By cross-linking the molecules, filtration control efficiency increases, and it is often possible to use such products to augment bio-polymers to develop the much sought-after low shear rate and suspending fluid performance properties.

Further advantage has been found by reacting the starch in order to attach substituent groups. This can have the effect of rendering the products immune to attack by common bacteria and enzymes, which can also have negative connotations for subsequent cleanup. However, some of the substituent groups are sensitive to salts, most particularly those containing divalent cations. Matching filtration control additives to the base salinity may therefore be critical.

Viscosifiers

Finally, perhaps the most obscure and least publicized of the factors influencing cake formation is the viscosifying mechanism. The dominant viscosifiers include bio-polymers with xanthan and scleroglucan. MMH (mixed metal hydroxide)/bentonite-based adducts are also used.

Fraser, et al., showed that the unique MMH associative mechanism is capable of bridging over large pore spaces, even in the absence of conventional bridging particles.² The result was shown to be a well-ordered cake, which remained external to the matrix (Fig. 2 [35,177 bytes]).

Polymer fluids treated with appropriately sized bridging solids were found also to be capable of laying down an external cake, although the appearance was different. Externalization of the cake is an important consideration when it comes to cake removal by whatever means.

Sized salt fluids were somewhat less successful at developing an external cake, affecting the choice of clean-up methodology.

Facilitating reservoir flow

Not all reservoirs are created equal and damage to subsequent production operations, resulting from intrusion of foreign matter, can be quite variable. However, there is one inescapable fact. For production to occur, the filter cake must be breached to allow the hydrocarbon to flow.

In principle, there are two routes by which this can be achieved. First, reservoir pressure can be used to disrupt the cake, pushing the residue out into the well bore. Second, from an environment of overbalance, solutions can be used to remove at least a portion of the cake, allowing for flow across the entire length of the exposed hole section.

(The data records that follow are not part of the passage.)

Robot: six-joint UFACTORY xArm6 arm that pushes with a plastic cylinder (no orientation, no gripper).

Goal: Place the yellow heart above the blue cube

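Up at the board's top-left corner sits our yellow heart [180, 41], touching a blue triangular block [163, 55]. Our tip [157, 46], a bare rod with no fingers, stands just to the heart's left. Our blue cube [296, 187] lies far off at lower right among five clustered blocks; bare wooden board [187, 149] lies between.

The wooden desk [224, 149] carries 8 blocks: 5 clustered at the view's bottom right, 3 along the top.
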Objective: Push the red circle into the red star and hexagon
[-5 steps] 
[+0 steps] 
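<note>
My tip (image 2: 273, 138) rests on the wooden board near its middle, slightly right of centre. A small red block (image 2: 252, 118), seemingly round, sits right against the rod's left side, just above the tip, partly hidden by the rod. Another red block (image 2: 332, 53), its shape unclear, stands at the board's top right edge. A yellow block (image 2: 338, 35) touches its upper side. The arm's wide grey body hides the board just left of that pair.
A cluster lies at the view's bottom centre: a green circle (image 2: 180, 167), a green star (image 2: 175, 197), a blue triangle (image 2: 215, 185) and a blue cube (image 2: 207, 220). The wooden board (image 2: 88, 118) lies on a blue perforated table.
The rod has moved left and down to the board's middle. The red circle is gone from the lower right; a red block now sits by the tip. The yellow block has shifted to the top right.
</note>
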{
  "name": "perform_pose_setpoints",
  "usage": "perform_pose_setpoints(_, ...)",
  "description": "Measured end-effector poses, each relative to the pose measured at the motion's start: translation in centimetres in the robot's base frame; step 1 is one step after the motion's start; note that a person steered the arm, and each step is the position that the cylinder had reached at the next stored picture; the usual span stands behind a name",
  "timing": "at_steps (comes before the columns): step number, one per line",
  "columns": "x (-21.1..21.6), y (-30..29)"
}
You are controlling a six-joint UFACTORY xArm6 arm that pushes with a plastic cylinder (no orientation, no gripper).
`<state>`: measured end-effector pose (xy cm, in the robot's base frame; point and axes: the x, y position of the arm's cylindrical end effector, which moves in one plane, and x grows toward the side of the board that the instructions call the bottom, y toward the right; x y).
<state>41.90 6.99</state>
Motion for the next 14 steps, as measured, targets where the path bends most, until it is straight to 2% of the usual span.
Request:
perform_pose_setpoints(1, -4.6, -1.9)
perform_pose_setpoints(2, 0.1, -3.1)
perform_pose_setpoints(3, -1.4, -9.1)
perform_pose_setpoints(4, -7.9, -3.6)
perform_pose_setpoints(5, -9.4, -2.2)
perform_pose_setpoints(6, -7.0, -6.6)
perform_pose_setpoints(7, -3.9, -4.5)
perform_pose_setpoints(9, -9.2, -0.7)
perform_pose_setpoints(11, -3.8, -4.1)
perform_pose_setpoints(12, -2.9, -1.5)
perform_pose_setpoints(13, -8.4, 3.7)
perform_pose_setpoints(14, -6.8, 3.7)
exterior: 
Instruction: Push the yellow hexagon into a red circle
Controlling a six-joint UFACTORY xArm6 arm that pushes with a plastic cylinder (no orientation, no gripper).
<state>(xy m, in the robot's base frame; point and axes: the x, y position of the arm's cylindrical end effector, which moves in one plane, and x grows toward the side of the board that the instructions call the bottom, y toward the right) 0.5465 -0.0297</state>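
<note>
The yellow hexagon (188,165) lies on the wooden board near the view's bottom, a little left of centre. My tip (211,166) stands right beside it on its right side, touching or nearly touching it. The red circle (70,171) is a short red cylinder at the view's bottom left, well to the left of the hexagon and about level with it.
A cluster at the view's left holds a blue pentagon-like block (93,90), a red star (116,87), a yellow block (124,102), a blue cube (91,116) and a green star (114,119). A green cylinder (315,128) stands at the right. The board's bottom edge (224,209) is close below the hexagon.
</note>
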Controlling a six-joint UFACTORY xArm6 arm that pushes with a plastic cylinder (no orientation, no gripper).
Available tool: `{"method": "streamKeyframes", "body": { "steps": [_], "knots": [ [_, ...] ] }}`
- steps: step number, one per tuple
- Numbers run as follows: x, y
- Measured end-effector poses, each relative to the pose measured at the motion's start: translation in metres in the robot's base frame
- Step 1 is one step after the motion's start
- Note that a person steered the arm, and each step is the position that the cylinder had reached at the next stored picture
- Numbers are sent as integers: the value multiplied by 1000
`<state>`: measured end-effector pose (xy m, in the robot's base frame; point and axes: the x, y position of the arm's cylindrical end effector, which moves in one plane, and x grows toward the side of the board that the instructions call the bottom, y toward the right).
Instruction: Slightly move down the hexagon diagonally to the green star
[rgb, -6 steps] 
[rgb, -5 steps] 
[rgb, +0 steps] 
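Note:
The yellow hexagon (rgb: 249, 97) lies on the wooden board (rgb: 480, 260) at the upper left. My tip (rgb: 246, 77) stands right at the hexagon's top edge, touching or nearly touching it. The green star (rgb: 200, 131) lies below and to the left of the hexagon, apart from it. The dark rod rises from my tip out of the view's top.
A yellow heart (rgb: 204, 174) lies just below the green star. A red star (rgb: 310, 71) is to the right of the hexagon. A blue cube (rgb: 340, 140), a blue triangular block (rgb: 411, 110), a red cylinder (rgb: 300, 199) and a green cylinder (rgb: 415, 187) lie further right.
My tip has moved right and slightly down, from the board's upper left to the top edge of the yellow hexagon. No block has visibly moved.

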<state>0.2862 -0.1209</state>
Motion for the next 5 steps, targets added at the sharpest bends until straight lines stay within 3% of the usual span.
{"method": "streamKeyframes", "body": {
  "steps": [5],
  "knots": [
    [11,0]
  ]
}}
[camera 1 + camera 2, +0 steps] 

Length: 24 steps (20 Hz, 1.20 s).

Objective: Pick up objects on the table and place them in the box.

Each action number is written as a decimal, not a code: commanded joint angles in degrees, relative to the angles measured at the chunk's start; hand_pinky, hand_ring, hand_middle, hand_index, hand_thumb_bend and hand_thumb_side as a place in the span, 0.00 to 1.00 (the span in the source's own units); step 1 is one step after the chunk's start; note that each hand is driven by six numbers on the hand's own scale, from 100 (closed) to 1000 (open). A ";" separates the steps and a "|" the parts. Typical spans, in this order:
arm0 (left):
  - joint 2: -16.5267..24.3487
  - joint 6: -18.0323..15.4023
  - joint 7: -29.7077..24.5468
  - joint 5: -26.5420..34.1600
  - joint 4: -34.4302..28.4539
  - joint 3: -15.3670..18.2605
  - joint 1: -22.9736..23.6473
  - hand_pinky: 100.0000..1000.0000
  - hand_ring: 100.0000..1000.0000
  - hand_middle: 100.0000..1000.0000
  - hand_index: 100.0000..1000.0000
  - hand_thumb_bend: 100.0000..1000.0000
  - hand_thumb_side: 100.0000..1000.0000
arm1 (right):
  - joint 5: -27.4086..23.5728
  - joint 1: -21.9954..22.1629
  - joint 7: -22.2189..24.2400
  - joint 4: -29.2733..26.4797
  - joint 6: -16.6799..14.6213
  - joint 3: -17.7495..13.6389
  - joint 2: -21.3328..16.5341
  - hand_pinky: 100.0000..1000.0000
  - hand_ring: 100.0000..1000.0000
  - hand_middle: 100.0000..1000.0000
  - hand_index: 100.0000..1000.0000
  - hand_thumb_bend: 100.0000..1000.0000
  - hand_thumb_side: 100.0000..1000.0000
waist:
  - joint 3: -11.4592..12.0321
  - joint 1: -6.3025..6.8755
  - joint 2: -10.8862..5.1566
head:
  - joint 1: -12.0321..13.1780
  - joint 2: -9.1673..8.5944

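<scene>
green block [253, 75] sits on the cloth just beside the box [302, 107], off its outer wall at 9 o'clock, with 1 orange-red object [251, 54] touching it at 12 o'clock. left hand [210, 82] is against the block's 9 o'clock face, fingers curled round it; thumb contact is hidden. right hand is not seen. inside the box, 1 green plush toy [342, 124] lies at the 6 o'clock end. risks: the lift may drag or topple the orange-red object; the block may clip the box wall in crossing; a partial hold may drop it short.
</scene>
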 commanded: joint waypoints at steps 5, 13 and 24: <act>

These approaches are fundamentally different and may induce different effects on subsequent events, for example, the retention of the flow capacity of the sand control assembly.

Back flow

Bailey, et al., studied critical aspects of the filter cake composition and structure as it relates to back flowing the cake without chemical stimulation. ³ They found that during back flow, it was possible to distinguish two distinct phases in the cleanup process.

During the first phase, as flow was initiated, the filter cake was found to fail. This was associated with a maximum pressure commonly called the cake lift-off, or more correctly, flow-initiation pressure. The flow-initiation pressure (FIP), as shown by a wide variation in FIPs with different mud types, was observed to depend on the filter cake strength and thickness.

Subsequent unpublished work carried out at Schlumberger Cambridge Research also showed a dependence on formation types supporting findings originally published by Browne, et al.⁴ A second phase of cleanup was observed in some cases as the established flow increased the ruptured zones in the filter cake, scouring out some of the invaded solids and polymer from the near-well bore pores (Fig. 3 [35,267 bytes]).

Although ultimate productivity is generally determined by the residual damage once the well is flowing freely, the flow-initiation pressure is considered to be critical in bringing the well onstream.^{3 4} If the FIP exceeds the expected drawdown, chemical breakers used to degrade mud polymers or solids will be required.

The filter cake was found to fail by either detachment from the formation (lift-off) or by rupture (blistering and pinholing), following the flow into the well bore after drawdown (Fig. 4 [17,286 bytes]).

Formation detachment

In general, formation detachment requires overcoming adhesive forces. It would appear that in this case, the filter cake is not cleanly removed from the rock. Instead, the external filter cake was parted from the internal filter cake formed within the surface pores during the initial stages of filter cake growth.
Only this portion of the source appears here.